# dont quelques-unes



## 84mickael

Bonjour,

J'essaye simplement de traduire en anglais la phrase suivante :

_Celle (la page d'accueil) de __gibson.com__ contient des news à propos de la marque, dont quelques-unes seulement parlent des artistes._

_The one of __gibson.com__ contains news about the brand [...] refer to the artist._

Merci de votre aide.


----------



## emma42

"of which" - "dont"
"quelques-unes" - some (referring to plural feminine noun)


----------



## la_cavalière

emma42 said:
			
		

> "of which" - "dont"
> "quelques-unes" - some (referring to plural feminine noun)


 
Emma is right, but the entire sentence sounds awkward to me.


----------



## Cath.S.

How about 
gibson.com's (homepage) provides info about the brand, part of which deals with the artists?


----------



## texasweed

Gibson's Website's home page relates specifications about the brands, some of which talk about artists.   

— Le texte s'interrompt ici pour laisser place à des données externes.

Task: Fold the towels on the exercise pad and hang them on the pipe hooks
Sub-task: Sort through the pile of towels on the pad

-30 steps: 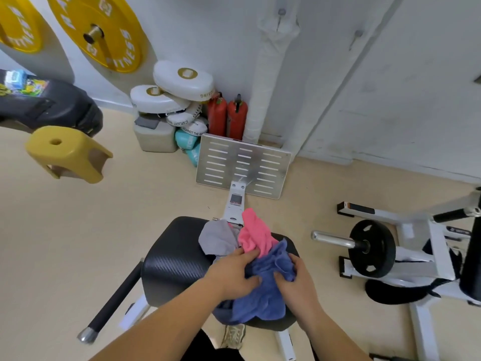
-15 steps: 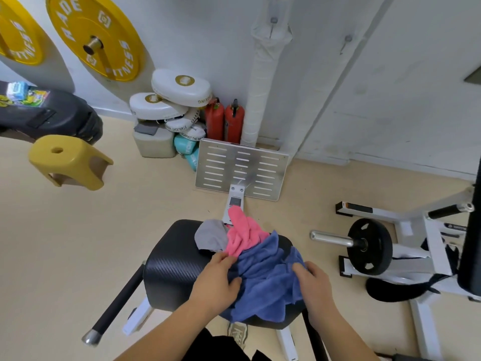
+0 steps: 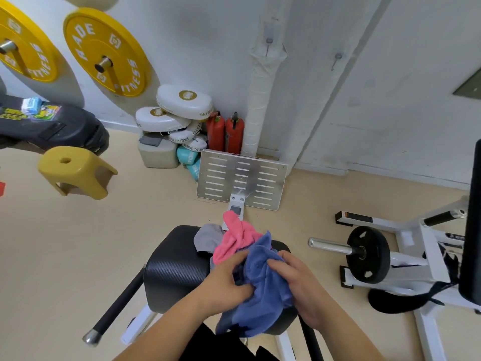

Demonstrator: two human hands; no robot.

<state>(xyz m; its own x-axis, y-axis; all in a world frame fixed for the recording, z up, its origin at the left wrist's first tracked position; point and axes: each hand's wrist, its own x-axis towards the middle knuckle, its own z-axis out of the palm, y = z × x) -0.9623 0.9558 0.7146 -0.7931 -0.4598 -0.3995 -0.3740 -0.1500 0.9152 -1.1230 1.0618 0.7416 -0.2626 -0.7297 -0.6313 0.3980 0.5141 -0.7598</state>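
Note:
A crumpled blue towel [image 3: 263, 290] lies bunched on the black exercise pad [image 3: 174, 277], draping over its near edge. My left hand [image 3: 223, 282] grips its left side and my right hand [image 3: 299, 285] grips its right side, the two hands close together. Behind the blue one, a pink towel [image 3: 235, 238] and a grey towel [image 3: 207, 237] lie heaped at the pad's far edge. On the wall, a white wrapped pipe [image 3: 260, 100] carries a small hook [image 3: 268, 45]; a second hook [image 3: 337, 59] sits on the slanted pipe to its right.
A slotted metal footplate [image 3: 242, 178] stands beyond the pad. Two red fire extinguishers [image 3: 226, 131] and stacked white pads [image 3: 179, 113] fill the corner. A yellow stool [image 3: 75, 173] stands left. A plate-loaded machine [image 3: 369, 254] is on the right. Yellow weight plates [image 3: 106, 53] hang on the wall.
My hands spread the blue towel apart half a second ago, then drew together again, bunching it between them. The view tilted up slightly toward the wall.

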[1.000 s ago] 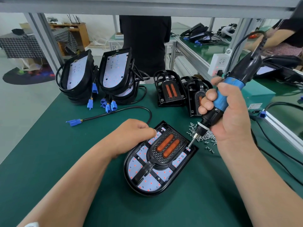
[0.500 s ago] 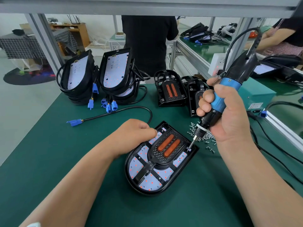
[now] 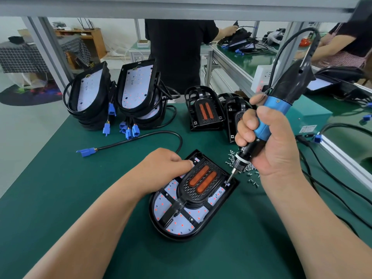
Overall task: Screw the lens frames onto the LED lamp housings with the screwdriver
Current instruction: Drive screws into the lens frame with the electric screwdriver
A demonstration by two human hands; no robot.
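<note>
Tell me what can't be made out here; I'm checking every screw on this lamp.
Head view:
- Far corner of the black lens frame with orange strips: covered by the left hand, so any screw there is hidden.
- Spot under the tip of the blue-and-black electric screwdriver: too small to tell whether a screw is seated.
- Pile of small silver screws: partly behind the right hand; uncountable.

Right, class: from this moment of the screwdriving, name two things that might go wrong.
The screwdriver leans as its bit meets a corner of the lens frame, so it may slip or drive crooked. Loose screws lie beside the lamp housing, under the right hand, which could scatter them.
</note>
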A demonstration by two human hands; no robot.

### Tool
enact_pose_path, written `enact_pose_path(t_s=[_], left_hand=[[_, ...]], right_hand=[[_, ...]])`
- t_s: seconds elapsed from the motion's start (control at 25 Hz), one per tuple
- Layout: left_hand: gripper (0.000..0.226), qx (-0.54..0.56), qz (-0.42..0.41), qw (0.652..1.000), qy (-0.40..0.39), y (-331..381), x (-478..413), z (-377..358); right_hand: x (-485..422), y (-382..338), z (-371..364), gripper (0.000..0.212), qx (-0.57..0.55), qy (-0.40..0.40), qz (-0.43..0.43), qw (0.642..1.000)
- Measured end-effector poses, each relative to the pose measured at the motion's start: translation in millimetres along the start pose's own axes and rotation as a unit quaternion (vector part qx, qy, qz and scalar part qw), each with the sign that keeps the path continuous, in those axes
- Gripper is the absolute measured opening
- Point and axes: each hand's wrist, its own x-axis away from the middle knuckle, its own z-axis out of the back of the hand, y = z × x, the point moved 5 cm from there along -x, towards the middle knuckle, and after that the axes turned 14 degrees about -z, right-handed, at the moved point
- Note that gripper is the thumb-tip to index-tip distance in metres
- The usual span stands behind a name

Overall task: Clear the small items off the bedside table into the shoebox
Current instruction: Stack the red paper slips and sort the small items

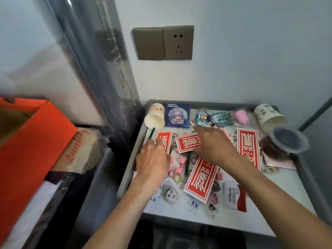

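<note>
An open orange shoebox [30, 144] fills the left side, resting on wrapped boxes, well apart from the items and with nothing visible inside it. To its right, in the corner under a brown wall socket plate [177, 43], stands a grey worktop [269, 209] with a raised rim, covered in small items.

Two bare forearms reach in from the bottom edge. The right hand [215, 146] lies palm down near the middle, fingers stretched out straight, covering the right end of a red paper slip [186, 143] printed with white characters. The left hand [152, 159] sits near the left rim, fingers curled down onto the edge of another red slip [166, 141]; I cannot tell whether it grips anything.

Two longer red slips lie nearby, one on the right [248, 146] and one toward the front [199, 178]. A clear lidded plastic tub [287, 141] lies tipped on the right. A patterned paper cup [269, 114] lies on its side in the back right corner, and a plain paper cup [154, 116] in the back left. Between them are a blue badge card [177, 115], a cartoon figure cut-out [213, 118] and a pink toy [242, 116]. A green pencil [151, 133] lies just beside the left hand's fingertips. Pink cubes [179, 168] are scattered between the hands.
</note>
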Motion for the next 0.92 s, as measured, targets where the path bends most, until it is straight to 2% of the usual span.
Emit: enact_pose_path(t_s=[0.08,0.2,0.28,0.36,0.48,0.6,0.68,0.76,0.84,0.92], left_hand=[[0.043,-0.014,-0.013,1.000,-0.002,3.5,-1.9,-1.0],[0.035,-0.028,-0.016,0.999,-0.005,3.6,-5.2,-0.4],[0.035,-0.037,-0.018,0.999,-0.012,3.5,-4.1,0.4],[0.036,-0.050,-0.022,0.998,-0.018,4.0,-2.8,1.8],[0.038,-0.064,-0.022,0.997,-0.030,5.6,0.0,3.1],[0.034,-0.075,-0.030,0.996,-0.035,11.1,1.5,3.6],[0.029,-0.077,-0.029,0.996,-0.033,12.6,1.4,3.8],[0.026,-0.080,-0.024,0.996,-0.034,13.6,1.8,3.7],[0.024,-0.084,-0.015,0.996,-0.034,14.6,1.7,5.3],[0.019,-0.096,-0.009,0.995,-0.019,16.5,1.8,13.9]], right_hand=[[3.1,-8.2,-7.3,0.070,0.026,-0.007,-0.001,1.000],[6.7,-14.8,-0.4,0.036,0.034,0.074,0.028,0.996],[10.0,-15.6,9.1,0.030,0.032,0.132,0.052,0.989],[17.7,-10.9,22.9,0.034,-0.024,0.181,0.060,0.981],[41.2,10.1,40.4,0.036,-0.191,0.222,0.022,0.956],[58.3,26.0,32.0,0.046,-0.339,0.155,-0.033,0.927],[61.9,27.9,27.8,0.039,-0.422,0.118,-0.035,0.898],[64.2,26.8,27.8,0.035,-0.436,0.106,-0.026,0.893],[62.3,26.7,22.7,0.037,-0.428,0.079,-0.017,0.900],[60.3,29.5,16.7,0.041,-0.449,0.056,-0.026,0.891]])
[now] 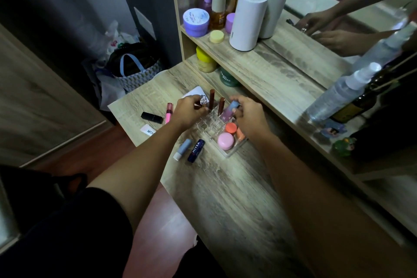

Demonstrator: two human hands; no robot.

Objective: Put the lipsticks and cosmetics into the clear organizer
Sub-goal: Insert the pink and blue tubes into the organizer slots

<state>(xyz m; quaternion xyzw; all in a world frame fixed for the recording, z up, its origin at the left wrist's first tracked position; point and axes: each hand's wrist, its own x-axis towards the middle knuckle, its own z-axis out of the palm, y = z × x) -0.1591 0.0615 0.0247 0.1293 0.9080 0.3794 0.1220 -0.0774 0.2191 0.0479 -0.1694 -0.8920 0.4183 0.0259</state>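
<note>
The clear organizer [208,129] stands on the wooden dresser top. Two brown lipsticks [212,99] stand upright in its far slots, and a pink jar [225,141] with two orange pots [231,127] fills its near compartment. My left hand [188,111] holds a lipstick with a clear faceted cap [203,99] over the organizer's left side. My right hand [247,112] grips a purple tube with a blue cap [229,111], tilted over the slots. Loose on the table lie a black lipstick [151,117], a pink lip gloss [168,112], a light blue balm [182,149] and a navy Nivea stick [195,150].
A white label card [148,131] lies by the table's left edge. The shelf behind holds a white cylinder [248,18], a purple jar [195,22], bottles and a yellow jar [204,61]. A mirror reflects my hands. Clear spray bottles [338,94] stand at right. Bags [133,70] sit on the floor.
</note>
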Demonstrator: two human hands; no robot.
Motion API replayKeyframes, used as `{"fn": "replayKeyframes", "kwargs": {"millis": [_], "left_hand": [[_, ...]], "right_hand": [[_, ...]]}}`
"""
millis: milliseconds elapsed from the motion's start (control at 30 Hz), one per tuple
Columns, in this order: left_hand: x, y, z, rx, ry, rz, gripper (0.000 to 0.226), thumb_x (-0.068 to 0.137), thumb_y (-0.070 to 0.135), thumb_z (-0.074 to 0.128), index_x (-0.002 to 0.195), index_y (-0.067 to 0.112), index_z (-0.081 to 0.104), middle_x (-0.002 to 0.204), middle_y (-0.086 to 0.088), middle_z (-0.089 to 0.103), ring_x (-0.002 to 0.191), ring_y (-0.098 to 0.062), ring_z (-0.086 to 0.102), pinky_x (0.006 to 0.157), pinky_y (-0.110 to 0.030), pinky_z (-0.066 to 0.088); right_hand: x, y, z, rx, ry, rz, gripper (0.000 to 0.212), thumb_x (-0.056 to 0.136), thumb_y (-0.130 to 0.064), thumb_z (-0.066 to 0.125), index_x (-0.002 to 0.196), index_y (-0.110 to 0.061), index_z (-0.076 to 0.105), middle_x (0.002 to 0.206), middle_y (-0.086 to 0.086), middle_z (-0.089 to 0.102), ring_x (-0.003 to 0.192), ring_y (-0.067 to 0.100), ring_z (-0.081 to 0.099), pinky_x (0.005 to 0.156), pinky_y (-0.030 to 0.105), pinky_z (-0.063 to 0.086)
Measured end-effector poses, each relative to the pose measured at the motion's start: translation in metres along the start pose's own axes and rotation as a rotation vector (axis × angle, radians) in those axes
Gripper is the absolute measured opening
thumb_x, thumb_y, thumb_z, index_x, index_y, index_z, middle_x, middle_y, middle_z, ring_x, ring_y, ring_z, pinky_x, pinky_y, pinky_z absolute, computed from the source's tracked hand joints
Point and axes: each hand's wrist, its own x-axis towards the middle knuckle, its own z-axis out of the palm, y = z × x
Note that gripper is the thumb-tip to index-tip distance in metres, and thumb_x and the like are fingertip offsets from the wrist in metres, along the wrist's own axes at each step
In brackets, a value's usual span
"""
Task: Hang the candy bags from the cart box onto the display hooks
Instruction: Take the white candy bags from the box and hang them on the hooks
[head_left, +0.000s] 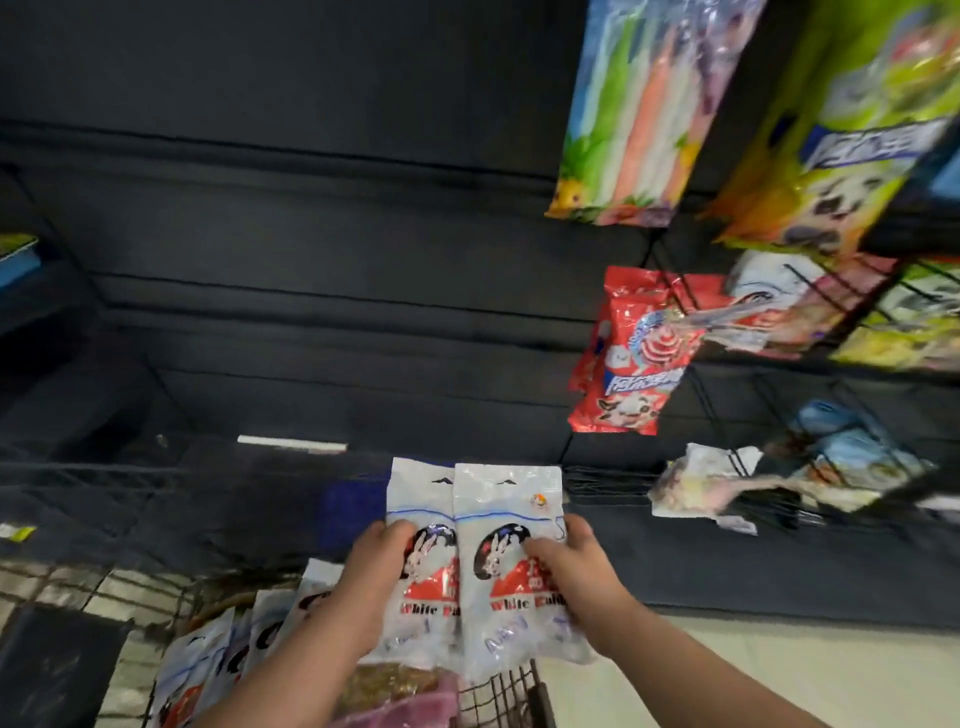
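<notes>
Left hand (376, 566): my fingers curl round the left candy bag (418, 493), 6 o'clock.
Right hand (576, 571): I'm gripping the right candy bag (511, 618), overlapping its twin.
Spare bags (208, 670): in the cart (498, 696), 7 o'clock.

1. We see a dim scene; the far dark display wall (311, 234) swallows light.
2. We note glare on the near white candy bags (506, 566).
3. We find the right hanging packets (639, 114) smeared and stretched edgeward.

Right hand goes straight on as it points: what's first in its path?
Beyond the candy bag it holds, the right hand would probably meet the dark display panel; depth is unclear.
</notes>
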Motion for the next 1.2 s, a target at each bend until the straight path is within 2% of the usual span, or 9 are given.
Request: {"fn": "replayKeyframes", "kwargs": {"millis": [100,167,267,400,600,800,933,1033,1200], "left_hand": [[-0.006,0.011,0.03,0.046,-0.105,0.068,0.019,0.089,0.022,0.054,0.085,0.007,0.066,0.076,-0.011,0.07,0.071,-0.028,0.067,0.063,-0.032,0.049],[-0.014,0.015,0.051,0.036,-0.166,0.106,0.016,0.091,0.023,0.055,0.09,0.011,0.066,0.082,-0.008,0.073,0.073,-0.024,0.07,0.061,-0.029,0.054],[-0.027,0.021,0.08,0.014,-0.249,0.147,0.011,0.094,0.023,0.057,0.09,0.017,0.064,0.068,0.005,0.074,0.057,-0.008,0.07,0.042,-0.018,0.049],[-0.043,0.036,0.113,0.006,-0.339,0.159,0.011,0.096,0.026,0.057,0.098,0.017,0.062,0.068,0.001,0.075,0.056,-0.015,0.072,0.041,-0.022,0.049],[-0.063,0.057,0.167,0.003,-0.379,0.169,0.017,0.095,0.027,0.06,0.105,0.014,0.063,0.084,-0.015,0.076,0.077,-0.036,0.073,0.071,-0.052,0.059],[-0.081,0.071,0.245,0.002,-0.382,0.156,0.016,0.096,0.028,0.058,0.104,0.015,0.062,0.09,-0.015,0.075,0.085,-0.035,0.072,0.083,-0.056,0.056],[-0.091,0.082,0.303,-0.012,-0.387,0.167,0.015,0.097,0.027,0.056,0.105,0.017,0.064,0.086,-0.013,0.076,0.079,-0.033,0.073,0.078,-0.052,0.058],[-0.094,0.09,0.344,-0.026,-0.382,0.184,0.015,0.098,0.026,0.054,0.107,0.02,0.065,0.085,-0.011,0.077,0.076,-0.031,0.074,0.07,-0.046,0.058],[-0.093,0.093,0.398,-0.007,-0.337,0.179,0.022,0.099,0.024,0.05,0.115,0.014,0.062,0.103,-0.019,0.072,0.095,-0.038,0.069,0.09,-0.061,0.051]], "right_hand": [[-0.015,-0.004,-0.031,0.042,0.087,-0.008,0.022,0.089,-0.014,0.061,0.104,-0.022,0.048,0.085,0.014,0.074,0.074,0.028,0.073,0.072,0.047,0.06],[-0.024,-0.006,-0.052,0.063,0.145,-0.027,0.022,0.088,-0.014,0.061,0.105,-0.022,0.049,0.086,0.012,0.073,0.069,0.022,0.072,0.064,0.039,0.06],[-0.035,-0.009,-0.082,0.091,0.225,-0.072,0.023,0.086,-0.015,0.063,0.106,-0.021,0.052,0.09,0.01,0.072,0.067,0.018,0.07,0.06,0.029,0.055],[-0.042,-0.015,-0.117,0.156,0.262,-0.123,0.021,0.087,-0.019,0.065,0.106,-0.019,0.056,0.086,0.008,0.075,0.071,0.02,0.073,0.062,0.032,0.057],[-0.037,-0.028,-0.174,0.183,0.266,-0.181,0.021,0.088,-0.022,0.064,0.108,-0.023,0.057,0.09,0.008,0.076,0.077,0.024,0.074,0.069,0.038,0.059],[-0.022,-0.043,-0.252,0.149,0.265,-0.219,0.018,0.088,-0.023,0.063,0.106,-0.024,0.058,0.099,0.01,0.073,0.087,0.027,0.072,0.084,0.048,0.057],[-0.006,-0.058,-0.312,0.119,0.269,-0.242,0.015,0.088,-0.025,0.064,0.101,-0.024,0.055,0.094,0.009,0.073,0.08,0.023,0.073,0.078,0.042,0.059],[0.011,-0.069,-0.351,0.091,0.248,-0.254,0.025,0.09,-0.028,0.061,0.112,-0.018,0.053,0.096,0.012,0.073,0.081,0.025,0.073,0.075,0.042,0.06],[0.038,-0.08,-0.394,0.087,0.242,-0.264,0.025,0.091,-0.027,0.06,0.113,-0.017,0.052,0.094,0.008,0.072,0.075,0.018,0.072,0.059,0.028,0.056]]}}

Huh ? Welcome on the forum mickael !
How can brands talk about artists ? Perhaps T-shirts with logos and images ?


----------



## irish_elmo

Je ne sais pas si je dirais "The one of".  Peut-être dirais-je plutôt "The gibson.com homepage..."
 
Suggestion:
"The gibson.com homepage contains news articles about the brand, some of which mention artists."
 
A l'oreille, ça marcherait bien mieux s’il y avait un mot pour décrire/qualifier les artistes.  
 
E.g. *their* artists (s’il s’agit des artistes de la marque gibson) ou
*specific* artists (si les artistes dont on parle dans les news sont spéciaux).


----------



## la_cavalière

How about:

Gibson.com's homepage provides news about the company, including information about the artists.


----------



## irish_elmo

la_cavalière said:
			
		

> How about:
> 
> Gibson.com's homepage provides news about the company, including information about the artists.


 
I like it.  It sounds much better than what I proposed!  (Except for the "Gibson.com's" bit.)


----------



## Sanda

irish_elmo said:
			
		

> Je ne sais pas si je dirais "The one of".  Peut-être dirais-je plutôt "The gibson.com homepage..."
> 
> Suggestion:
> "The gibson.com homepage contains news articles about the brand, some of which mention artists."
> 
> A l'oreille, ça marcherait bien mieux s’il y avait un mot pour décrire/qualifier les artistes.
> 
> E.g. *their* artists (s’il s’agit des artistes de la marque gibson) ou
> *specific* artists (si les artistes dont on parle dans les news sont spéciaux).



The gibson.com homepage contains news articles, some about the brand, and others about the (artists working with Gibson?) artists.


----------



## marget

84mickael said:
			
		

> Bonjour,
> 
> J'essaye simplement de traduire en anglais la phrase suivante :
> 
> _Celle (la page d'accueil) de __gibson.com__ contient des news à propos de la marque, dont quelques unes parlent des artistes._
> 
> _The one of __gibson.com__ contains news about the brand [...] refer to the artist._
> 
> Merci de votre aide.


Is news being used here as the feminine plural noun to which quelques-unes refers?


----------



## marget

Sanda said:
			
		

> The gibson.com homepage contains news articles, some about the brand, and others about the (artists working with Gibson?) artists.


I wonder if the expression "the artists" refers to musicians who play Gibson guitars?


----------



## Sanda

marget said:
			
		

> I wonder if the expression "the artists" refers to musicians who play Gibson guitars?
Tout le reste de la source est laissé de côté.